Skills and attributes for success

• Excellent problem-solving skills
• Strong verbal and written skills to interact with global teams and customers
• Keep up on current technologies and maintain awareness of industry trends and threats, focusing on PKI technologies.
• Tangible, relevant, and demonstrable experience with PKI and specifically Microsoft PKI technology, integration with platforms and applications, and working with clients.
• Perform analysis of metrics for the purpose of making decisions around staffing, capacity, and processes.
• Experience in Key Management Operations related to Key Generation, Storage, Distribution, Rotation, Revocation and Destruction.
• Experience with at least one enterprise key management systems as well as cloud-based key management services.
• Operational experience working with two or more of the following protocols: TLS, PKI, HSMs, KMIP, Digital Certificate Management, Azure Key Vault, or transparent database encryption.
• Basic experience with FIPS 140-2 Level 3 compliance requirements and implementation.

To qualify for the role, you must have

• Degree in Computer Science or related field or equivalent work experience
• Fluent in English language – written and verbal
• Minimum of 5 years of experience with Public Key Infrastructure (PKI)
• Experience with key PKI technologies such as Microsoft Active Directory Certificate Services including Certificate Authority, NDES, and OCSP and HSMs
• 2 years’ experience in enterprise key management, HSM configuration, application layer encryption, and transparent data encryption.
• Understanding of digital certificate lifecycle management functions
• Broad understanding of the available PKI vendors and technologies offering technical solutions in the market
• Experience with case management tool, ideally ServiceNow

Ideally, you’ll also have

• Ability to plan, estimate, and deliver work independently.
• Solid understanding of change management processes and software suites
• Knowledge of enterprise authentication and web security

What we look for

We’re looking for a teammate who can collaborate globally with different regions and cultures with an open mind and a creative approach. Critical thinking and a problem-solving approach are vital traits to be successful in the role. An individual with strong customer service and communication skills.

What we offer

As part of this role, you will work in a highly coordinated, globally diverse team with the opportunity and tools to grow, develop and drive your career forward. Here, you can combine global opportunity with flexible working. The EY benefits package goes above and beyond too, focusing on your physical, emotional, financial and social well-being. Your recruiter can talk to you about the benefits available in your country. Here’s a snapshot of what we offer:

• Continuous learning: You will develop the mindset and skills to navigate whatever comes next.
• Success as defined by you: We will provide the tools and flexibility, so you can make a significant impact, your way.
• Transformative leadership: We will give you the insights, coaching and confidence to be the leader the world needs.
• Diverse and inclusive culture: You will be accepted for who you are and empowered to use your voice to help others find theirs.

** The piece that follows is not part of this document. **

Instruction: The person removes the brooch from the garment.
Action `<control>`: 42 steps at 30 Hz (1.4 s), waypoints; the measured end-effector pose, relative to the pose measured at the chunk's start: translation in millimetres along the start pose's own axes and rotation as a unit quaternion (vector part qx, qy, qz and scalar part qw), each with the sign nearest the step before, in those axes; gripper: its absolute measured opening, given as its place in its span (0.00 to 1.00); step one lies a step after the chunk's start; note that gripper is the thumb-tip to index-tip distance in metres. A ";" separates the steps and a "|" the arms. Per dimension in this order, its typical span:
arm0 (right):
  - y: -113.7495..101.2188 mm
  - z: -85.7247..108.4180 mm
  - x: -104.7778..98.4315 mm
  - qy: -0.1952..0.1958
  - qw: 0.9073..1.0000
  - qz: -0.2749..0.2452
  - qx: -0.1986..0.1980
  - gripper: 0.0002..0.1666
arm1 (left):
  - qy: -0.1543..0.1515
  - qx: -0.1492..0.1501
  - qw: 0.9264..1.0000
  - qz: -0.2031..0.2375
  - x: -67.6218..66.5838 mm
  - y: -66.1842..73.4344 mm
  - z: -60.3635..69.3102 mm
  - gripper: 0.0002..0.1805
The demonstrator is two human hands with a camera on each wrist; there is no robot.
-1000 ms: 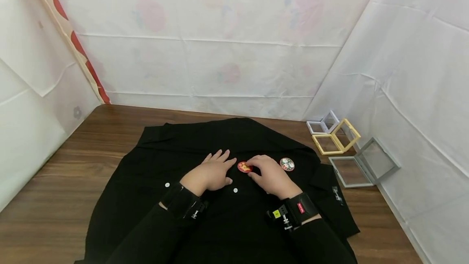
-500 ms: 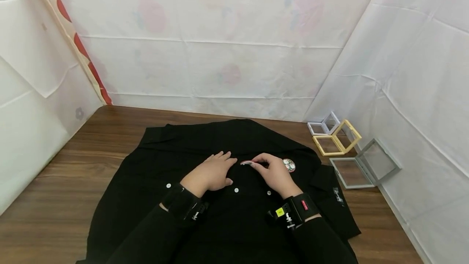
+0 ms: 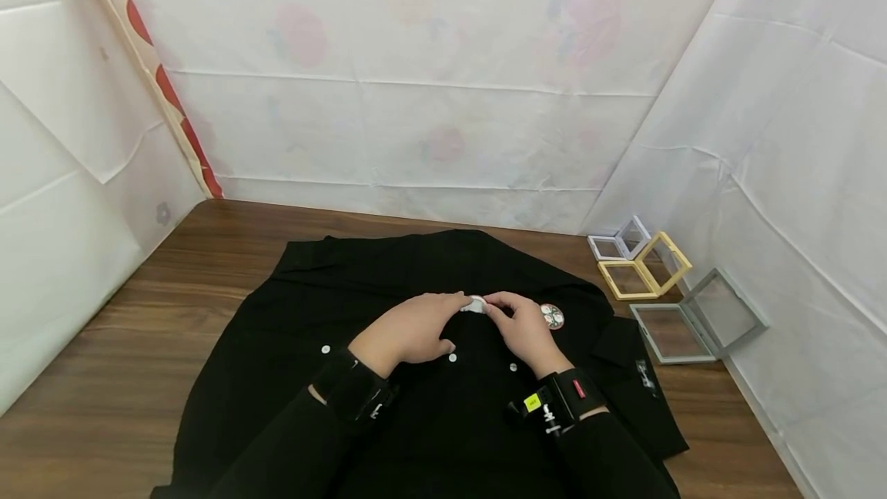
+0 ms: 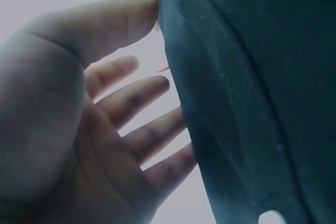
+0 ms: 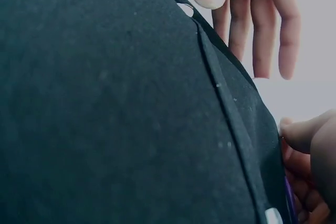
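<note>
A black buttoned shirt (image 3: 346,276) lies spread over the wooden table. Between the hands, a round pin badge (image 3: 474,304) is turned so that its silvery back shows. The thumb and index finger of my right hand (image 3: 523,333) pinch its right edge. My left hand (image 3: 409,329) is at its left, the index fingertip at or very close to the badge's edge. In the left wrist view, the fingers (image 4: 134,100) of that hand are spread and fairly straight. A second, patterned badge (image 3: 553,316) lies on the shirt beyond the right hand, partly behind it.
Three opened frame cases stand at the right back: a white case (image 3: 617,241), a yellow case (image 3: 644,268) and a larger grey case (image 3: 696,322). White sheets (image 3: 443,98) enclose the table (image 3: 76,376) on three sides.
The badge's red face showed first; the right hand has tipped it up and turned its silvery back into view. My left hand has moved right, bringing its fingers to the badge.
</note>
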State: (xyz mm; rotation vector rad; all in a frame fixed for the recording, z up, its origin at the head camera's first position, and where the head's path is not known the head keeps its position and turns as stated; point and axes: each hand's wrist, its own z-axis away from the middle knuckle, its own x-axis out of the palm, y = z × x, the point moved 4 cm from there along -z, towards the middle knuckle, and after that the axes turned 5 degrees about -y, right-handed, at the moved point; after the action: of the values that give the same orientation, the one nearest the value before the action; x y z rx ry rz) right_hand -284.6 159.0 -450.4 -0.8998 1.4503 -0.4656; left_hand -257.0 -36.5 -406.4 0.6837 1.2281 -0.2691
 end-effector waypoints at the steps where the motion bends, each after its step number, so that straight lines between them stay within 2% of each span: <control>1: 0.1 -0.1 0.5 0.000 1.000 0.003 0.000 0.09 | -0.001 -0.002 1.000 -0.003 0.5 0.1 -0.1 0.41; 9: -0.7 -1.2 3.6 -0.008 0.999 0.041 -0.011 0.16 | -0.023 -0.037 0.999 -0.019 4.8 -5.9 -2.1 0.43; 18: -4.7 -2.4 6.2 -0.042 0.994 0.101 -0.027 0.19 | -0.068 -0.086 0.994 0.026 13.0 -19.4 -5.5 0.42; 24: -6.4 1.0 7.6 -0.060 0.990 0.123 -0.022 0.26 | -0.078 -0.086 0.992 0.046 15.3 -22.8 -7.3 0.42; 32: -9.9 3.4 8.4 -0.064 0.987 0.144 -0.027 0.28 | -0.074 -0.085 0.993 0.041 14.2 -23.0 -6.6 0.42; 36: -15.7 5.1 9.1 -0.078 0.980 0.181 -0.027 0.34 | -0.074 -0.086 0.993 0.038 15.6 -23.2 -6.1 0.41; 40: -31.2 10.4 6.8 -0.099 0.967 0.235 -0.024 0.43 | -0.072 -0.087 0.993 0.039 15.1 -22.9 -6.5 0.41; 42: -40.5 14.7 5.9 -0.115 0.957 0.264 -0.021 0.44 | -0.072 -0.089 0.993 0.038 13.8 -22.5 -6.4 0.41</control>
State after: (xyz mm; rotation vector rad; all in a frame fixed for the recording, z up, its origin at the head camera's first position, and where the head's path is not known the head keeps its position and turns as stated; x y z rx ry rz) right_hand -260.0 133.5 -425.2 -0.5418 1.4175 0.0689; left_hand -269.4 -47.7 -427.8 0.5460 1.0723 -0.1414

EY | Building a better working world

EY is building a better working world by creating new value for clients, people, society and the planet, while building trust in capital markets.

Enabled by data, AI and advanced technology, EY teams help clients shape the future with confidence and develop answers for the most pressing issues of today and tomorrow.

EY teams work across a full spectrum of services in assurance, consulting, tax, strategy and transactions. Fueled by sector insights, a globally connected, multi-disciplinary network and diverse ecosystem partners, EY teams can provide services in more than 150 countries and territories.